Exercise aim: Only one stretch of the records below should be repeated. It starts with the line containing "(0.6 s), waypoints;" and goes on through the line containing "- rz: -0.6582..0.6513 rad", exactly as written.

Extracted entries Block Start

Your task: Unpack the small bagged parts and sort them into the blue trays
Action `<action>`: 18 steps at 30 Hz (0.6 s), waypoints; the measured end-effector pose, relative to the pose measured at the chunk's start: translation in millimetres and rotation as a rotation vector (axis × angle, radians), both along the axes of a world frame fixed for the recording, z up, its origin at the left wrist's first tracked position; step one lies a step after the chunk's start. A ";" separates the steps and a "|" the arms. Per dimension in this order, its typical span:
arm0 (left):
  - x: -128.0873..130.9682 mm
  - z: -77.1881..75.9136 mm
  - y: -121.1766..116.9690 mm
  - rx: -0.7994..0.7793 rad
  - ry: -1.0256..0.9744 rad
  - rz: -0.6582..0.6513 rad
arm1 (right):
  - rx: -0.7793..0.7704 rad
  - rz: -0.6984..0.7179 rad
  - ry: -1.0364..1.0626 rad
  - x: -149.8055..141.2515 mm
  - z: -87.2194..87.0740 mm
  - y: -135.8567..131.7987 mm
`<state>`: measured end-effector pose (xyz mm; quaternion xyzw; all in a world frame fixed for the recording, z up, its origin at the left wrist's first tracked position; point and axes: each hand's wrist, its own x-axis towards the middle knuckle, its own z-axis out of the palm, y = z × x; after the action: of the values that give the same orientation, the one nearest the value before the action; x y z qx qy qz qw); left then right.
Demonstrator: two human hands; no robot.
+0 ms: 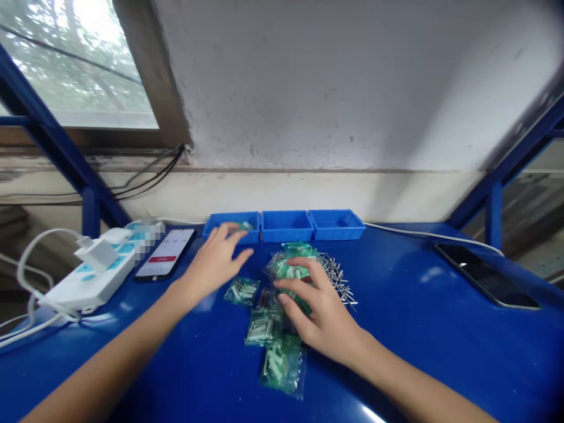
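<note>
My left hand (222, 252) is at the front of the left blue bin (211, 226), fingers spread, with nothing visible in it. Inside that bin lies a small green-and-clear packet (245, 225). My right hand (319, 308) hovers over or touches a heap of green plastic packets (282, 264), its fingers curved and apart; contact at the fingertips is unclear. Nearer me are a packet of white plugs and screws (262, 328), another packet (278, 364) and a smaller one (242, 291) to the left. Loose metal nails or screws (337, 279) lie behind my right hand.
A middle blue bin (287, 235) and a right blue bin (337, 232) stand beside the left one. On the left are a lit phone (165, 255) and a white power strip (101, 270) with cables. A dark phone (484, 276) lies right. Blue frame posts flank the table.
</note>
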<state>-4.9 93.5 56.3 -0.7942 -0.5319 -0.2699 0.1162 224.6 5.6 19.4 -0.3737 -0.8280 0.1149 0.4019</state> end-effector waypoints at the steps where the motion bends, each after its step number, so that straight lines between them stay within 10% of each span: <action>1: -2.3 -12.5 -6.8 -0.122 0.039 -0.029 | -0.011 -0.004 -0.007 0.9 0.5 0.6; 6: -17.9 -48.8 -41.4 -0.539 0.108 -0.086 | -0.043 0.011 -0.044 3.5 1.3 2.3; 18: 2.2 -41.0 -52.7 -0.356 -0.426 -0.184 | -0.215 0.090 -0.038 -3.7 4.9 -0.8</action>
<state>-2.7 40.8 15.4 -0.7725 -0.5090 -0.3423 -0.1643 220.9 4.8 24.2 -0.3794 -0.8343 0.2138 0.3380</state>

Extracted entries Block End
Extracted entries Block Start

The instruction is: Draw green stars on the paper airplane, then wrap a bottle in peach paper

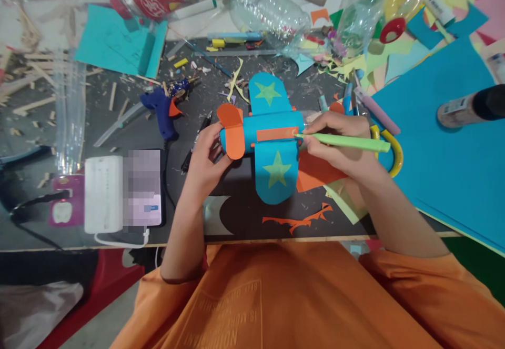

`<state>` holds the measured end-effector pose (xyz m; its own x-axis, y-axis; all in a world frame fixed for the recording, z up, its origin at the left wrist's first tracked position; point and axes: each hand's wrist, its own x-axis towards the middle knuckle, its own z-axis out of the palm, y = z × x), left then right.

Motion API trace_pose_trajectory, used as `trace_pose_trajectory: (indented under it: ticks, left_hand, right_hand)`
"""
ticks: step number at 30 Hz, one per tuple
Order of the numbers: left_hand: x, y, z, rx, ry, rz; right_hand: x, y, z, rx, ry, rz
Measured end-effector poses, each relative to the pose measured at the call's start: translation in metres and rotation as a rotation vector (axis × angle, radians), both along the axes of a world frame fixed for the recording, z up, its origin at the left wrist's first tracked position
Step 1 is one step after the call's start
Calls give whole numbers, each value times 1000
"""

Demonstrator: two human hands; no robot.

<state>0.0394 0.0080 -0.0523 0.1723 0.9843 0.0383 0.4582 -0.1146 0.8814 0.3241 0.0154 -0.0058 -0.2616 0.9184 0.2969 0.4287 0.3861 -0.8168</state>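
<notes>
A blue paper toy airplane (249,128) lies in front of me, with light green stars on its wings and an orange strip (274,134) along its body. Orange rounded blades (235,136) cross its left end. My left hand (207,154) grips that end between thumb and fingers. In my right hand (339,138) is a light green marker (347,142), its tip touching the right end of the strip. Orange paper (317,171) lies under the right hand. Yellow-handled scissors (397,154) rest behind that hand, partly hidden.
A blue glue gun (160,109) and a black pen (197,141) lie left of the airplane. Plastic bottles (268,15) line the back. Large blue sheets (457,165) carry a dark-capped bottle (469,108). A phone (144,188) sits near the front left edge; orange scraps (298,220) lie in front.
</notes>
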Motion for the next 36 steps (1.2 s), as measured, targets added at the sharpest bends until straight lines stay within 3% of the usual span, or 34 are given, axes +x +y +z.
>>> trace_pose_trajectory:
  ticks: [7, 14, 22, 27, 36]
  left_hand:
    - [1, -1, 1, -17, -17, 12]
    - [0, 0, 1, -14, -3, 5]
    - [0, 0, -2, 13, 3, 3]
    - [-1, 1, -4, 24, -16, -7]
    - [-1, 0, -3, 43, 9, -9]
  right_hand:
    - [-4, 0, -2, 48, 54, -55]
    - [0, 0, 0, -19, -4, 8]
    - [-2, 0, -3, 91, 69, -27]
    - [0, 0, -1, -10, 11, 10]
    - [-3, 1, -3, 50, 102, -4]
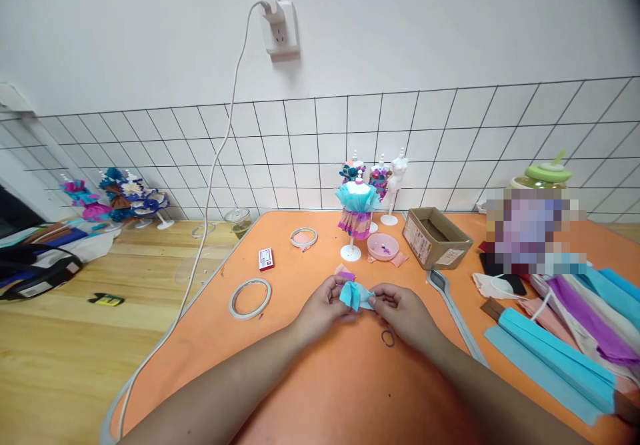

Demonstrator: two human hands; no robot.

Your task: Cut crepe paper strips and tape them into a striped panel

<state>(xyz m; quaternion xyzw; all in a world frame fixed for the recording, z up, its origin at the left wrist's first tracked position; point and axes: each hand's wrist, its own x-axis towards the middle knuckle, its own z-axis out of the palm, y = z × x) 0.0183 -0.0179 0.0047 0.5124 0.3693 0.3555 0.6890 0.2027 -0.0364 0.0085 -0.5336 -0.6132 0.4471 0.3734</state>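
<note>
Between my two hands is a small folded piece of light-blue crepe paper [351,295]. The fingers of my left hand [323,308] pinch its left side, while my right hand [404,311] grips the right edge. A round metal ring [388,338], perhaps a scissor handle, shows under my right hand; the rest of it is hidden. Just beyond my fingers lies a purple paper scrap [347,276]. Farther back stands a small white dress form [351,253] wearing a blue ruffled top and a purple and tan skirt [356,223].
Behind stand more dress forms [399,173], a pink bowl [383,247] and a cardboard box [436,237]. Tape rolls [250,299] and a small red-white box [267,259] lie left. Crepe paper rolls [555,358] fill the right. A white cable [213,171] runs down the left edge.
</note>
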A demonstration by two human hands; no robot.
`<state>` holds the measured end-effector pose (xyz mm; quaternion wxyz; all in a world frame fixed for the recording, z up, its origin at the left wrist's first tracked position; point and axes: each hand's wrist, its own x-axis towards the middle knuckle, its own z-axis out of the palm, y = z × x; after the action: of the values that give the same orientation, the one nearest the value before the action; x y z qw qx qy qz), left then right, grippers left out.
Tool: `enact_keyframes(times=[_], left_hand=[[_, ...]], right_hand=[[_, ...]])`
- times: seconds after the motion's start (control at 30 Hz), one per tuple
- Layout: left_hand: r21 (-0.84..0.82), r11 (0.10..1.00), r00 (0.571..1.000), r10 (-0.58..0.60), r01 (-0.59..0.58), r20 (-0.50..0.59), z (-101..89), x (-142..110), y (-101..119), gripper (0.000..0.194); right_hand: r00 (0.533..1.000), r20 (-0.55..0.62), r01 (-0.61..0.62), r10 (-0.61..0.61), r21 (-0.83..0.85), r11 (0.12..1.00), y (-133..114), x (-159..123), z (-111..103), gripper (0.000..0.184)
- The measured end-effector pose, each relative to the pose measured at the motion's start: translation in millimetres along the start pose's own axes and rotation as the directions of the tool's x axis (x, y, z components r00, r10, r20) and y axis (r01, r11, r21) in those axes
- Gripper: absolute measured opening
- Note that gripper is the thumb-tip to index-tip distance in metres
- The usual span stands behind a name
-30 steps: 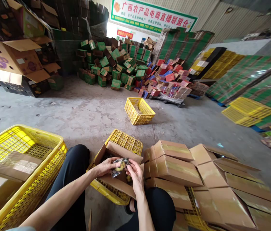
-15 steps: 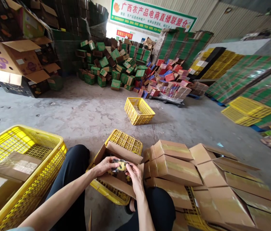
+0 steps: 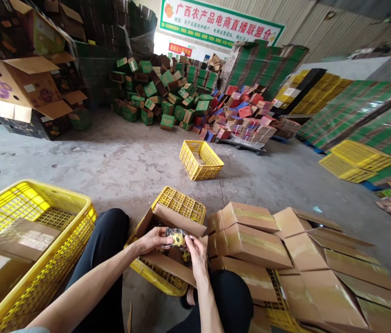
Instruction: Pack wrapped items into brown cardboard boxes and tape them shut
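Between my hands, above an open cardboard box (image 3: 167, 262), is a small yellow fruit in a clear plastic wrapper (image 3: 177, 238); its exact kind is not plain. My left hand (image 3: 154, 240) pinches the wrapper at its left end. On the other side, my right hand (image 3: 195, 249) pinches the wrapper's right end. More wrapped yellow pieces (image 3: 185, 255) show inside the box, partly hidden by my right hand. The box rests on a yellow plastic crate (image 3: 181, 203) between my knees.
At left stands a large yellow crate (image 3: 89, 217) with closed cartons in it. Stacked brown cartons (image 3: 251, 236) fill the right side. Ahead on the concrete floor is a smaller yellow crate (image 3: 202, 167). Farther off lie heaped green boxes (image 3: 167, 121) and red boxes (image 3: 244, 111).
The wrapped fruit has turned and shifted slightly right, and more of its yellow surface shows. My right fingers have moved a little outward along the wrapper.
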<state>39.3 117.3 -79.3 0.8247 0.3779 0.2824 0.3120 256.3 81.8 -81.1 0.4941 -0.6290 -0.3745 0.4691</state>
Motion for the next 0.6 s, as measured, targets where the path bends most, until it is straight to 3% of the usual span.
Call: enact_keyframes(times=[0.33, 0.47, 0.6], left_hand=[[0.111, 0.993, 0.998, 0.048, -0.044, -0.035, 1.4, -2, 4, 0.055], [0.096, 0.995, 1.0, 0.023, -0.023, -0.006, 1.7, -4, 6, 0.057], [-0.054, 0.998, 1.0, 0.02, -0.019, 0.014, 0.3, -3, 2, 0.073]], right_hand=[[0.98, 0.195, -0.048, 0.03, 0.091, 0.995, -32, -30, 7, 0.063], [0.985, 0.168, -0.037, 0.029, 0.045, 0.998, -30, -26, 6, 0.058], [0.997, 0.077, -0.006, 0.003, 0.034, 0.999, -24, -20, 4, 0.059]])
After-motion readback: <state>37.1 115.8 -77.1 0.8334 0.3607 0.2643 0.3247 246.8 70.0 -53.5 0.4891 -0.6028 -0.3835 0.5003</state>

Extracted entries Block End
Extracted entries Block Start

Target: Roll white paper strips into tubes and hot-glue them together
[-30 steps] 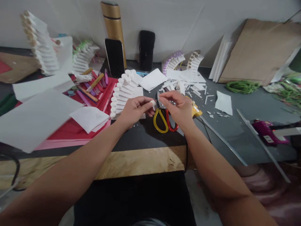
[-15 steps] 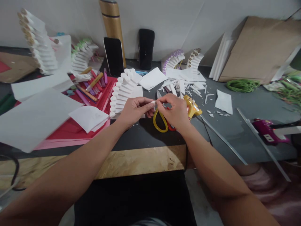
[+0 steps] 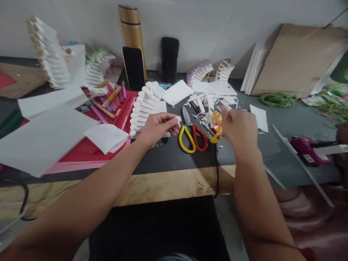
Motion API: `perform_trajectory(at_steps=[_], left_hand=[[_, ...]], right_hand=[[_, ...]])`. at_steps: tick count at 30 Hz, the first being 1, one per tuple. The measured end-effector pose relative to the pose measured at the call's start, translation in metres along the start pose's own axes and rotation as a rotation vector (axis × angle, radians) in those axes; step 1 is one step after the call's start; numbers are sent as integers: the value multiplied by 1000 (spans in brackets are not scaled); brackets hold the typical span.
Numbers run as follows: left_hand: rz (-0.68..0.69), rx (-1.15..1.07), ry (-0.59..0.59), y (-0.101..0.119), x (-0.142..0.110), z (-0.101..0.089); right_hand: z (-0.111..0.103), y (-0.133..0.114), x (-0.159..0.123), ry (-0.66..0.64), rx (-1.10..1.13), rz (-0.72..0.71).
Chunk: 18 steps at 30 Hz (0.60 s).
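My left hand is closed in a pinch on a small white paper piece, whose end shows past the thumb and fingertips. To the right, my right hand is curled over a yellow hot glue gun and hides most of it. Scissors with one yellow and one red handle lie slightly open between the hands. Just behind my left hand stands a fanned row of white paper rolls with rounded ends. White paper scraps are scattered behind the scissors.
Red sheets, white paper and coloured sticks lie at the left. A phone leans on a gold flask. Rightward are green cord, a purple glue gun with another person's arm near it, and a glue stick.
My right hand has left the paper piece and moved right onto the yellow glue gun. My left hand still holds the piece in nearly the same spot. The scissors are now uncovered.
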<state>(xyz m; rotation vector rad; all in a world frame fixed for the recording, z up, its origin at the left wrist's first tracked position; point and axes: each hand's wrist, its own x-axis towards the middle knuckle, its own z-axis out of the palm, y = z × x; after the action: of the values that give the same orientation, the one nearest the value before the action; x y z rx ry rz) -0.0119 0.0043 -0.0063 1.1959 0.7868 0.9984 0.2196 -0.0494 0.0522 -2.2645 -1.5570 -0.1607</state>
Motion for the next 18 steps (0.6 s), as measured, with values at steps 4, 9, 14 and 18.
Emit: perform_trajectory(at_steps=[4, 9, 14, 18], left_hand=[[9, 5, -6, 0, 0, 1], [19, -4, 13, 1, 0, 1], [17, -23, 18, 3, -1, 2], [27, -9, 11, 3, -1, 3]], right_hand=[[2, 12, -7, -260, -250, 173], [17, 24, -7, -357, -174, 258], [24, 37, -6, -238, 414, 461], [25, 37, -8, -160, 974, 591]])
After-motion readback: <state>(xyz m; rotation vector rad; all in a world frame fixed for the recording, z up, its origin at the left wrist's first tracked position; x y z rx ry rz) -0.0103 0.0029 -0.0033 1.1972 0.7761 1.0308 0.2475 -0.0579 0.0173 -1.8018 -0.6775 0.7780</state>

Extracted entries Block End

Worked solution:
Action `<action>`: 18 steps at 30 Hz (0.6 s), waypoints; the measured end-effector pose, relative to the pose measured at the chunk's start: translation in millimetres and rotation as a rotation vector (axis × angle, radians), both along the axes of a world frame fixed for the recording, z up, its origin at the left wrist's first tracked position; step one lies a step after the chunk's start. A ";" separates the steps and a "|" the arms. Per dimension in this order, its typical span:
arm0 (left):
  - x: -128.0873..130.9682 mm
  - z: -77.1881..75.9136 mm
  - y: -121.1766..116.9690 mm
  - rx: -0.7994..0.7793 rad
  - ry: -1.0256..0.9744 rad
  - rz: -0.6582..0.6513 rad

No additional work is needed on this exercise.